Parkour und Freerunning im BTV

Die Parkour Abteilung im BTV soll allen Interessierten die Möglichkeit für einen sicheren Einstieg in diese relativ neuen Streetsportarten bieten. Wir beschäftigen uns nicht nur mit Parkour selbst, sondern auch mit verwandten Sportbereichen wie Freerunning oder Akrobatik und seit Neuestem besonders intensiv mit Tricking. Nach einer angeleiteten Einführung in die Parkour "Basics" wird das Training individueller und freier gestaltet, um den Teilnehmern unabhängig von deren Leistungsstand Fortschritte zu ermöglichen. Es folgen kurze Definitionen der noch meist unbekannten Sportarten:

Parkour

Der Sportler (genannt "Traceur"= "der den Weg ebnet") versucht auf möglichst effiziente Weise von einem Punkt A zu einem selbstgewählten Punkt B zu kommen und dabei alle Hindernisse auf seinem Weg zu überwinden, anstatt sie zu umgehen.

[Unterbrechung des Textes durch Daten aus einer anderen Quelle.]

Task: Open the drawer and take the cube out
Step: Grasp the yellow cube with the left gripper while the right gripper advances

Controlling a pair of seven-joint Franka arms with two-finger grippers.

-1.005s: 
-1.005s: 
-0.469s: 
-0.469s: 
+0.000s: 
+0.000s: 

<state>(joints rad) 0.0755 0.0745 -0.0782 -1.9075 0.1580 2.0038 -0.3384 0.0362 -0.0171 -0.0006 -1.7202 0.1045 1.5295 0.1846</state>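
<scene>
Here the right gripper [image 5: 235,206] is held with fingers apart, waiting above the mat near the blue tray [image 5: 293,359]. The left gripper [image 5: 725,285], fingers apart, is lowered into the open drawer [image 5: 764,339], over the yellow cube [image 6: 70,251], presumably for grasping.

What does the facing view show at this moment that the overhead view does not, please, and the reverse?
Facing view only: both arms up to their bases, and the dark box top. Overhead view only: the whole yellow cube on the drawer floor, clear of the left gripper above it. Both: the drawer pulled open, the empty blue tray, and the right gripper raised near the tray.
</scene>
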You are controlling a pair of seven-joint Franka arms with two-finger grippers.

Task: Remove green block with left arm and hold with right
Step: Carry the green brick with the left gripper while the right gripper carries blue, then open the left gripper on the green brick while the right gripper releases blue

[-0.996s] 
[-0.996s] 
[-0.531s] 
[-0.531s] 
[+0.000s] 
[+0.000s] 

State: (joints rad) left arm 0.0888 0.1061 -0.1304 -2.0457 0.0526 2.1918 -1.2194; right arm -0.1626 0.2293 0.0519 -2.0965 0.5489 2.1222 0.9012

Neben dem Sportlichen nimmt hierbei auch die Mentalität einen wichtigen Teil ein. Man soll durch diese Sportart seine eigenen körperlichen Grenzen entdecken und ausweiten, sowie Hindernisse auf die man im Leben trifft überwinden, statt sie zu umgehen. Weitere Punkte der Philosophie sind die eigene Selbsteinschätzung, d.h. man sollte keine waghalsigen Sprünge versuchen, wenn man sich nicht sicher ist das man die Technik und körperlichen Voraussetzungen für diesen Sprung erfüllt, sowie der respektvolle Umgang mit seiner Umgebung und seinen Mitmenschen. Wer Parkour mit Ernsthaftigkeit trainiert, wird mit der Zeit feststellen, dass er auf viele Dinge eine andere Sicht bekommt, da scheinbar festgelegte Funktionen von Material und Orten aufgebrochen werden und sich körperliche und geistige Grenzen immer weiter verschieben.

Freerunning

Freerunning wird oft mit Parkour verwechselt, es ist allerdings nicht das Gleiche. Der wichtigste Unterschied ist, dass beim Freerunning nicht die Effizienz der Bewegung, sondern die eigene Kreativität im Vordergrund steht. Somit gibt es im Freerunning auch die Grundbewegungen von Parkour, sie werden allerdings durch akrobatische Bewegungen wie Saltos etc. erweitert. Da, wie gesagt, die Kreativität im Vordergrund steht, gibt es hier keine begrenzte Anzahl an Techniken, sondern jeder entwickelt vielmehr seinen eigenen Style mit einer unbegrenzten Anzahl an Bewegungen und Kombinationen.